Another hit-or-miss utility was the Travel Assist function that bundles a number of drive assists together for ease of use and safety. VW urged us to try out the vehicle’s automatic lane change and even overtake functions for the highway portions of our run, and while my drive partner managed to make it happen, I struggled to replicate the action.
Thankfully, this isn’t much of a critical function and things like adaptive cruise control, cross-traffic alert, and lane keep assist, to name a few, all work as intended and are welcome inclusions. For its part, the 15.0-inch infotainment screen is home to an overhauled interface thanks to vocal opposition to the previous arrangement. There are now specific access points permanently on the top and bottom of the screen, but it’s still a very busy UI that demands far more attention than it should. Unrelated, the ID.7’s automatic emergency braking is very effective.
In contrast to this large centerpiece, the driver’s display has the proportions of a king-sized candy bar, but it communicates everything it needs to, and having a simplified monitor feels refreshing these days. To make up for it, of course, is the augmented reality head-up display that expands the information provided. Along with mirroring the driver’s fixed-screen instrumentation, it throws in directional arrows when using the onboard navigation, lane markings, and warnings.
The “AR” part happens thanks to the canny way the data is projected onto the windshield. Unlike the usual ghostly image of 2D information, the ID.7 manages to display its graphics at different focal lengths to give them depth and, subsequently, the illusion of lining up with the road ahead of you.
Staying In Your Lane
There might’ve been a moment in time when the world would’ve been awestruck with the ID.7, but today the VW sedan is a solid mid-pack runner, and that would be just fine if the competition wasn’t more dynamic (BMW i4), award-winning (Hyundai Ioniq 6), or pre-packaged with a fervent fanbase (Tesla Model 3). It’s also worth mentioning how anything that isn’t SUV-shaped these days is automatically thrust into an uphill battle.
The ID.7’s success hinges on the as-of-yet-unannounced pricing and the company’s positioning. Attaching the word "premium" to this car has me concerned that the VW hive mind might be overreaching into the luxury space a smidge.
On its own merits, the ID.7 is a highly competent EV that’s well suited to the task of being a daily driver. Its sleek exterior is sharp yet conservative and avoids the pitfall of looking bland. And the right paint job makes a world of difference, even with the limited available color options. Inside, the ID.7 is spacious and livable, where it lets the tech stand out for itself. Overall, it’s hit or miss. When it works, it’s quite neat, but when it doesn’t, it's very distracting.

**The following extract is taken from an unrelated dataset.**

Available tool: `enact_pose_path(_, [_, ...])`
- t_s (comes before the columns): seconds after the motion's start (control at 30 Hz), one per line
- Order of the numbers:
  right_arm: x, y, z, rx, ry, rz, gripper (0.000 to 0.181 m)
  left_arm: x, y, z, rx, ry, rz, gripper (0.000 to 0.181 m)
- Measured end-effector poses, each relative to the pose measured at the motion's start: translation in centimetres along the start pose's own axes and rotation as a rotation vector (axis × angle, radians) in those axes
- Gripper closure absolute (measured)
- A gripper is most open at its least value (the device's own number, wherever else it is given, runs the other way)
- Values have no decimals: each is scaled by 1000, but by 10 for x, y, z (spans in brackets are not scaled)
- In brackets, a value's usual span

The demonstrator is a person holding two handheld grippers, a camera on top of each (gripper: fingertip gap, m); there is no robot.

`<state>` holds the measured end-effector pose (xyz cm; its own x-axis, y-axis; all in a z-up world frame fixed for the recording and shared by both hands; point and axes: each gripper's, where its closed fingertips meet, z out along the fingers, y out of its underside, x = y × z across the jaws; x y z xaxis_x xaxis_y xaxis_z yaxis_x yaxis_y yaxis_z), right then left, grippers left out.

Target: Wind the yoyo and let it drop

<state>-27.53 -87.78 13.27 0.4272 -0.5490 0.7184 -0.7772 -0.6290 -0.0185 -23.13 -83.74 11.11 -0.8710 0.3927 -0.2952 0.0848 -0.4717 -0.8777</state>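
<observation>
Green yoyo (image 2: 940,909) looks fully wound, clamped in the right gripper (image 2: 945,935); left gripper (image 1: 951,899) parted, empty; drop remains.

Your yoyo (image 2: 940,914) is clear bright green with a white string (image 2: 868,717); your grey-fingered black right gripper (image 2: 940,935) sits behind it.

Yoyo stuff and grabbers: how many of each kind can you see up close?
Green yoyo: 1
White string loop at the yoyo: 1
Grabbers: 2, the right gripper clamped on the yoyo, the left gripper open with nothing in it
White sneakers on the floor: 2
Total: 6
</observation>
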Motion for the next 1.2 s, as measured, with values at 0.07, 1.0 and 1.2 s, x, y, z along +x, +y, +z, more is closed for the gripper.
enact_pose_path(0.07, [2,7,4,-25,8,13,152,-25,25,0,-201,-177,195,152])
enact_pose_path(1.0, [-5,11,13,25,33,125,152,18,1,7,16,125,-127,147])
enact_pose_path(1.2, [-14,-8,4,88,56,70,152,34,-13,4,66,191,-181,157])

Lastly, the driving experience is smooth no matter which level of regen is applied. Though it makes no claims to be a barnstormer, the sportier settings seem to be a damp squib while all drive styles suffer from the spongey brake behavior. The ID.7’s worthiness to grace your driveway truly depends on the bottom line as it is very much a car bought out of pragmatism rather than passion.